What the task requires —
The data that follows must be transcribed in full and exactly, minus the pictures.

*** Begin section ***

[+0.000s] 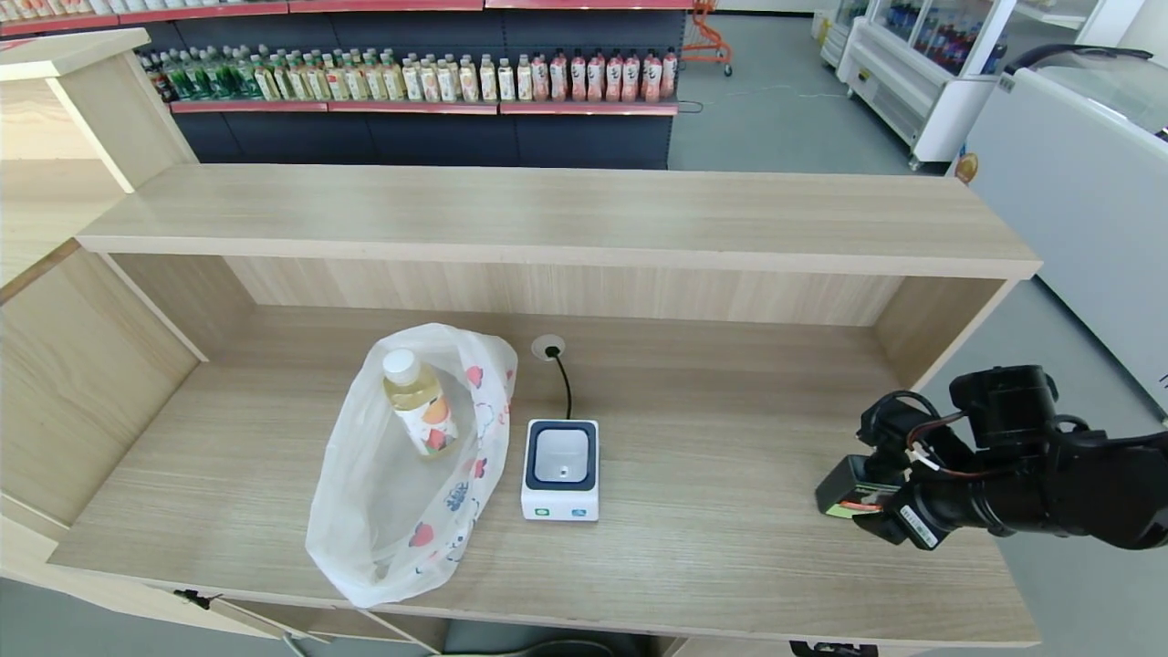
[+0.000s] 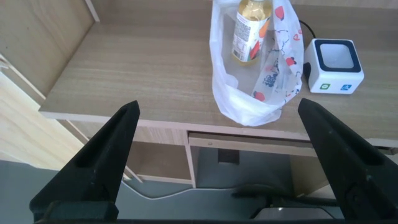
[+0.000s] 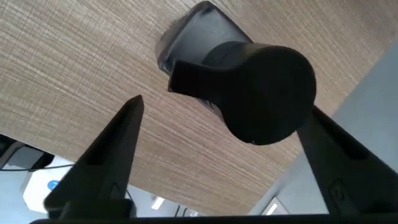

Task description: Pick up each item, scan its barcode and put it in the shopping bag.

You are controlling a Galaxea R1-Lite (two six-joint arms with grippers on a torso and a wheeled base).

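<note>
Wood-grain bench (image 1: 712, 566) in a shop is where the work is laid out, and the task is judged partly done. Nearest, the left claw (image 2: 219, 104) is held off the bench's front edge, spread wide with nothing in it. On the bench the shopping bag (image 1: 383, 529) is laid open, and one bottle (image 1: 420, 411) is already lodged inside it, so that item is counted as finished. Just beside the bag the scanner (image 1: 560, 467) is set. Near the bench's right end, well apart from the scanner, the right claw (image 3: 225, 107) is spread wide about a dark item (image 3: 249, 87). No grip on it can be made out, so this item is judged yet to be lifted, scanned and bagged. Farther back, a shelf of bottles (image 1: 411, 78) and freezers (image 1: 1077, 164) are ranged along the aisle.
</note>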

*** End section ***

Answer to the exercise —
[+0.000s] 
[+0.000s] 
[+0.000s] 

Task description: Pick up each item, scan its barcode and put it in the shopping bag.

You are controlling a Galaxea R1-Lite (two six-joint arms with grippers on a torso and a wheeled base).

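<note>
Wood-grain bench (image 1: 712, 566) in a shop is where the work is laid out, and the task is judged partly done. Nearest, the left claw (image 2: 219, 104) is held off the bench's front edge, spread wide with nothing in it. On the bench the shopping bag (image 1: 383, 529) is laid open, and one bottle (image 1: 420, 411) is already lodged inside it, so that item is counted as finished. Just beside the bag the scanner (image 1: 560, 467) is set. Near the bench's right end, well apart from the scanner, the right claw (image 3: 225, 107) is spread wide about a dark item (image 3: 249, 87). No grip on it can be made out, so this item is judged yet to be lifted, scanned and bagged. Farther back, a shelf of bottles (image 1: 411, 78) and freezers (image 1: 1077, 164) are ranged along the aisle.
</note>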

This exercise requires nothing more.